Storage concepts

Adding persistence to containerized workloads

Containers are a powerful concept to simplify application deployment and operation dramatically. Containers are small, lightweight bundles. They include the subset of the operating system that they need.

Containers avoid the deployment of a full copy of an operating system on each container.
Containers package all required dependencies, such as runtime environments or libraries.

As a result, a customer deployment faces significantly fewer integration problems because containers can run about anywhere.

Furthermore, containers assume a simplified lifecycle. This makes orchestrating a containerized workload easy. A container can be restarted, scaled up and down, or moved back and forth between servers at any time.

However, this flexibility and ease comes at a price. The simplified lifecycle assumes that containers run stateless without any persistence after exiting or restarting a container all data in it is lost. It is the responsibility of the application workload to take care of storing data on its own.

When storing a containerized workload’s data, a customer needs to consider how storage can be easily provided, mounted, and scaled. Kubernetes provides some basic capabilities to help here. Among those capabilities, the most notable are persistent volumes and claims, storage classes and a set of operators to deal with storage.

But for larger enterprise scale applications a customer will soon conclude that a more overarching and consistent approach is needed. To address this, various kinds of software-defined storage offerings build powerful infrastructure around the basic Kubernetes capabilities. Products such as IBM Fusion Data Foundation or IBM Storage Scale feature a nice separation of storage hardware from the consuming software layers, which makes development easier. They also facilitate high availability and the scaling of storage hardware for serious production use.

Container-ready and container-native storage

For containerized applications and services, there are two kinds of storage for those that require stateful applications and long-term data persistence.

Container-ready
Container-native storage

Container-ready storage includes Storage Area Network (SAN), Software-Defined Storage (SDS), and Network Attached Storage (NAS) devices. These devices support capabilities such as backups, snapshots, clones, and data replication. As container-ready storage they continue to operate in their environments unchanged and independently of the containerized workload itself. The storage environment and the OpenShift Container Platform cluster co-exist next to each other.

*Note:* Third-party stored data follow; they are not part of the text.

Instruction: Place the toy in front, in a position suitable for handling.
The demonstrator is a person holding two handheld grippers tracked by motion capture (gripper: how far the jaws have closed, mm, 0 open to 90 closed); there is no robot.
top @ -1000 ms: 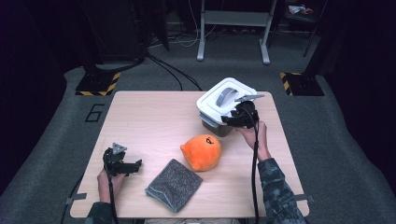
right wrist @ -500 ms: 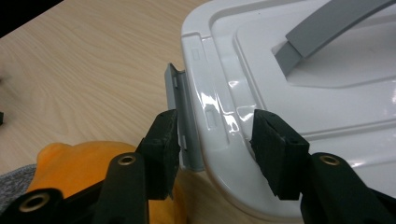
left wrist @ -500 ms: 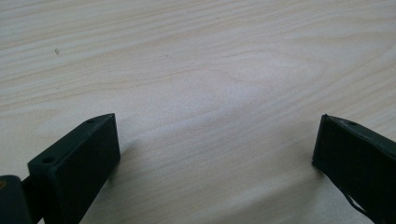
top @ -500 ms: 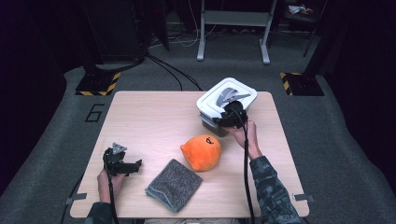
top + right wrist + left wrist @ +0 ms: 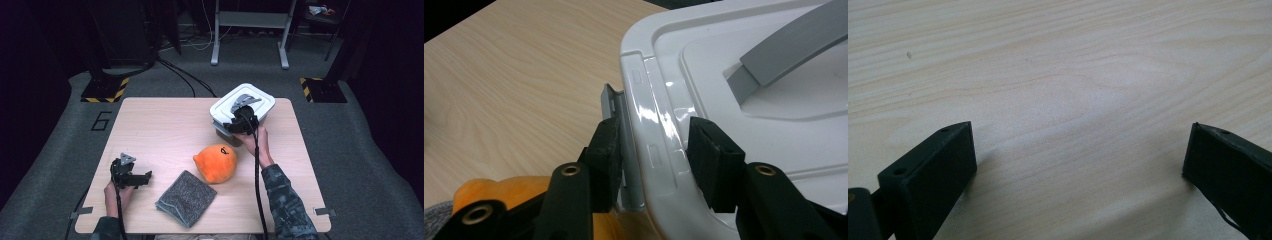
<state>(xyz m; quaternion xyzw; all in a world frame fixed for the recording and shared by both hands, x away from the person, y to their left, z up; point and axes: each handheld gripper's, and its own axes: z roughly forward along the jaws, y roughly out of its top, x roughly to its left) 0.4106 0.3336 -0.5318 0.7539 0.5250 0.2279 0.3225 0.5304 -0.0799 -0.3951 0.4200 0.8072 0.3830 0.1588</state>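
Observation:
A white lidded box (image 5: 261,99) with a grey handle (image 5: 789,47) stands at the table's far right. My right gripper (image 5: 239,121) is at the box's near left edge. In the right gripper view its jaws (image 5: 651,135) straddle the lid's rim (image 5: 659,125) and a grey latch (image 5: 624,135). One pad lies against the latch, the other on the lid's top; the jaws have just been closing on them. My left gripper (image 5: 141,178) rests near the table's front left, its jaws (image 5: 1080,132) wide open over bare wood.
An orange plush toy (image 5: 216,162) lies in front of the box, close to the right hand. A folded grey cloth (image 5: 186,198) sits at the table's (image 5: 160,125) front edge, between the two hands. Dark floor and stands surround the table.
My right gripper has shifted left along the box's near side to its left edge, and its jaws have narrowed around the rim and latch. The left hand has kept still.

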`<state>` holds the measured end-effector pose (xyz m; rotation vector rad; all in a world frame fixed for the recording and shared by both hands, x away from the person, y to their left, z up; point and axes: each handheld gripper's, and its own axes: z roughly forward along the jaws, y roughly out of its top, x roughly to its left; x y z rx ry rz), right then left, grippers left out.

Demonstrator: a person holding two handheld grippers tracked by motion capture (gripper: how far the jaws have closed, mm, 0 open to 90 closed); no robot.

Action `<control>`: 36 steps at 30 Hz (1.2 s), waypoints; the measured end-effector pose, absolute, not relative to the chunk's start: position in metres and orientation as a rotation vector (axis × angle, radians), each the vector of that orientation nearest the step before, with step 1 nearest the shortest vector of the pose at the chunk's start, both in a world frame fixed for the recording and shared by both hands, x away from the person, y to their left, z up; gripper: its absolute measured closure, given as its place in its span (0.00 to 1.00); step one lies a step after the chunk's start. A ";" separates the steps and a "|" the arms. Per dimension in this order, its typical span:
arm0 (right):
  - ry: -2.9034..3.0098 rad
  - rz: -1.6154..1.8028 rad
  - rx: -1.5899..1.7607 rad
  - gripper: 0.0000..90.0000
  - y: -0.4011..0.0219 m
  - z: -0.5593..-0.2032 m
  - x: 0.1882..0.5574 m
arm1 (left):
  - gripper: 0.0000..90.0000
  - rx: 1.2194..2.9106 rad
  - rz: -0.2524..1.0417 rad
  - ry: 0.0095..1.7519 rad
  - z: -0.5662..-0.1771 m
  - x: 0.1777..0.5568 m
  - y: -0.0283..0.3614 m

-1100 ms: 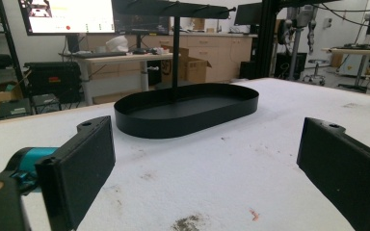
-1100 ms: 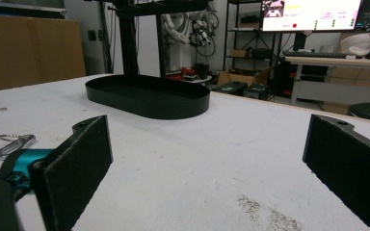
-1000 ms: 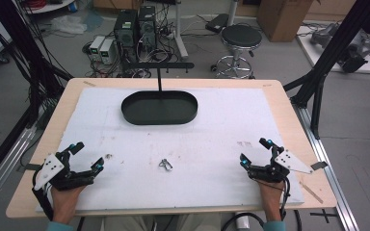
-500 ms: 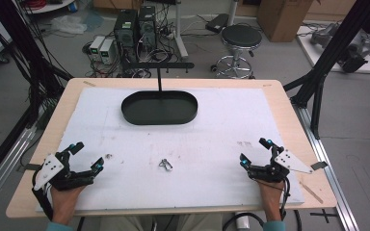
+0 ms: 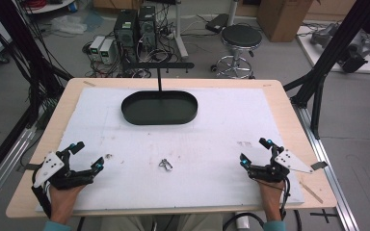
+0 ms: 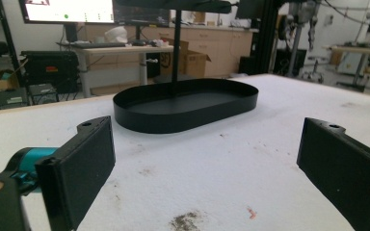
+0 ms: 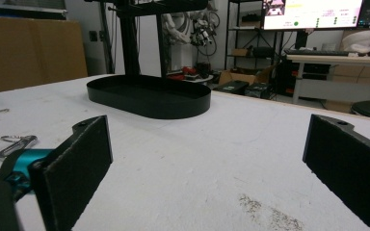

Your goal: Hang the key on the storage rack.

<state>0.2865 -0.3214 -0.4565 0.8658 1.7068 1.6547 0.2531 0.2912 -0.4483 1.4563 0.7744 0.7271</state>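
Small metal clip point(image 5: 165, 165) lies flat on the white mat point(image 5: 212, 144), between the two sets of fingers, nearer the left pair than the right, touching neither. In the right gripper view it sits just beyond the left-hand finger. Left gripper point(image 5: 87, 156): fingers point(image 6: 84, 166) wide apart, nothing between them, low over the bench point(image 5: 289, 103). Right gripper point(image 5: 256, 150): fingers point(image 7: 79, 161) likewise spread and bare. Black oval tray point(image 5: 159, 108) stands well ahead of both pairs, near the far edge.
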 end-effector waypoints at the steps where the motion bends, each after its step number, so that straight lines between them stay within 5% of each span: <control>1: 1.709 1.658 0.871 0.03 -0.321 -0.456 0.286 | 0.07 1.467 0.720 0.765 -0.445 0.253 0.290; 36: 1.709 1.655 0.871 0.03 -0.321 -0.457 0.286 | 0.07 1.982 0.418 0.495 -0.380 0.301 0.199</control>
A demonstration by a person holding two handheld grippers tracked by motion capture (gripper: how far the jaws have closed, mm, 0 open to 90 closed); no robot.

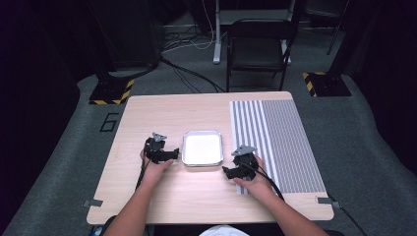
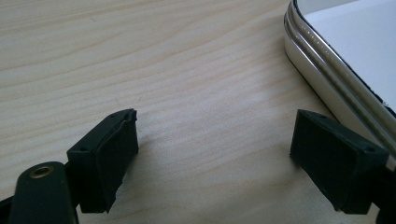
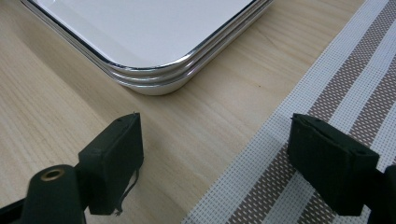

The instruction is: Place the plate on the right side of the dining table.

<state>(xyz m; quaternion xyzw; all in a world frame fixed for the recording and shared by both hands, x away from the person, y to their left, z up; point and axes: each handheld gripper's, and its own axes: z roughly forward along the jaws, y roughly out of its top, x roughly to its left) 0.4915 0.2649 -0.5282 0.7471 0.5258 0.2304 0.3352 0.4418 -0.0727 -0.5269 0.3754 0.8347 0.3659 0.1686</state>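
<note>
Nearest to the person, two forearms come in from the near edge of the desk (image 1: 147, 196), and each hand holds one gripper. The tray (image 1: 202, 148) in the middle of the desk is the landmark here.

The left gripper (image 1: 169, 155) is just beside the left side of the tray, low over the wood. In the left gripper view its jaws stand wide apart, with only bare wood between them. One of its pads (image 2: 334, 161) is very close to the metal rim of the tray (image 2: 317, 53); I cannot tell if it touches the rim.

The right gripper (image 1: 231, 172) is near the right near corner of the tray, a little apart from it. In the right gripper view its jaws are also wide and hold nothing. One pad (image 3: 114, 161) is over the wood and the other is over the edge of the striped mat (image 3: 345, 93). The rounded corner of the tray (image 3: 154, 79) lies ahead of these jaws, not between them.

The tray is white inside, with a shiny stepped rim, and it lies flat on the wood. The striped mat (image 1: 280, 142) lies to the right of the tray and covers the right part of the desk.

Beyond the desk, behind the tray, a dark folding chair (image 1: 258, 49) stands on the grey floor (image 1: 354, 147), with some cables (image 1: 189, 73) near it.
</note>
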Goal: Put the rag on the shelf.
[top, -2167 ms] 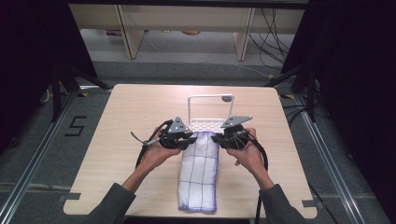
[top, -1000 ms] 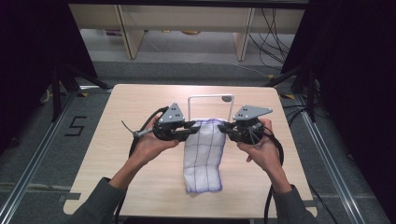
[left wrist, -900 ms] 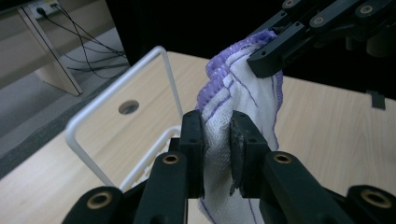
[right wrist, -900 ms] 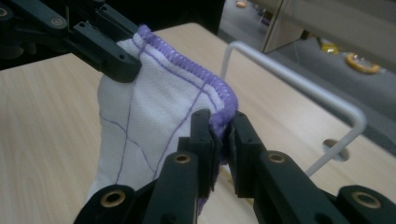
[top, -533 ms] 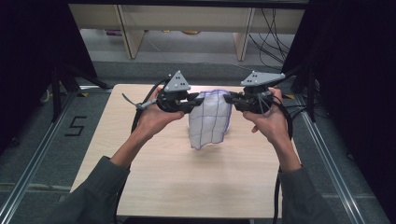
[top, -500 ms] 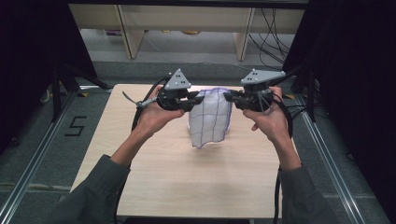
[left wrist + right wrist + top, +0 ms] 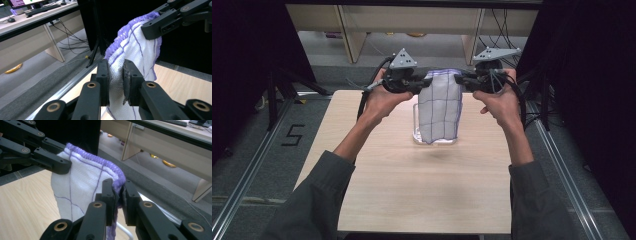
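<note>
High view: each gripper, left (image 7: 424,86) and right (image 7: 458,80), pinches a top corner of the cloth (image 7: 440,112), hanging it above the rack (image 7: 417,131) for draping.

Both arms reach forward from the bottom of the high view, sleeves dark, forearms bare, hands raised above the table's far half. The left hand (image 7: 379,97) grips the left gripper (image 7: 424,86), pointing inward to the right. The right hand (image 7: 498,102) carries the right gripper (image 7: 460,80), pointing inward to the left. Tips face each other, a short gap between. Both pairs of jaws are clamped tight on the cloth (image 7: 441,107) hanging between them.
</note>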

A benefit of choosing any of these options is that they often allow clients to use their existing infrastructure investments in networking or storage. Existing processes for management, scaling, and monitoring can be used.

The alternative is container-native storage. Container-native storage types are already deployed within containers and are presented to containerized applications as ready-to-go storage. Processes for deployment, management, and scaling are similar for storage and applications as both are containerized.

Productized versions of container-native storage include IBM Fusion Data Foundation based on Red Hat OpenShift Container Platform.

What benefits do container-native storage provide? Container-native storage simplifies management by offering a single control plane within your entire Kubernetes containerized environment and the ability to manage the integrated storage similar to the application workload. At the same time, this architectural paradigm allows storage and compute nodes to scale independently of one another.

In IBM Fusion, it is possible for container-ready and container-native storage to coexist within the same cluster, giving further flexibility to clients who might have a mixture of persistence options available. This co-existence is shown in Figure 1.

Container-ready storage connects the Red Hat OpenShift compute nodes directly to the storage devices via a fabric of APIs and provisions volumes directly on the storage device.
By contrast, container-native storage devices consume storage either as disk drives or external storage. Container-native storage creates a new abstracted storage pool, which is managed and scaled as containers in a Kubernetes or Red Hat OpenShift environment. That storage pool is used to create persistent volumes, which is used by the application containers.

The content of this image is explained in the surrounding text. — Figure 1. Combining container-ready and container-native storage

Persistent volume claim and persistent volume

Adding persistence to a containerize application in a Kubernetes-based environment such as Red Hat OpenShift, boils down to a simplistic approach and concept.

One the one hand, developers use Persistent Volume Claims (PVCs) to request that the storageresources they need for their applications. This PVC is an abstraction of the storage, which is available to applications, and declares how much and what kind of storage the consumer needs. PVC is a common Kubernetes concept, and IBM Fusion Data Foundation takes advantage of this concept.
On the other hand, the storage administrator provisions storage for the cluster as persistent volumes (PV). PV resources on their own are not scoped to any single project. They can be shared across the entire OpenShift Container Platform cluster and claimed from any project.
Under the hood, a software-defined storage infrastructure dynamically binds the claims to the actual available storage. It maps the physical storage to the needs of the developer. If you bind a PV to a PVC, that PV cannot be bound to additional PVCs. Each PV represents a piece of existing storage in the cluster that was either statically provisioned by the cluster administrator or dynamically provisioned.

This simple fundamental concept makes storage easy to deploy, use, and administer.

Note: In a perfect world of hybrid cloud and AI, an application (and application developer) does not have to worry about persistence and storage. It is readily available and adapts to the demands of changing business needs.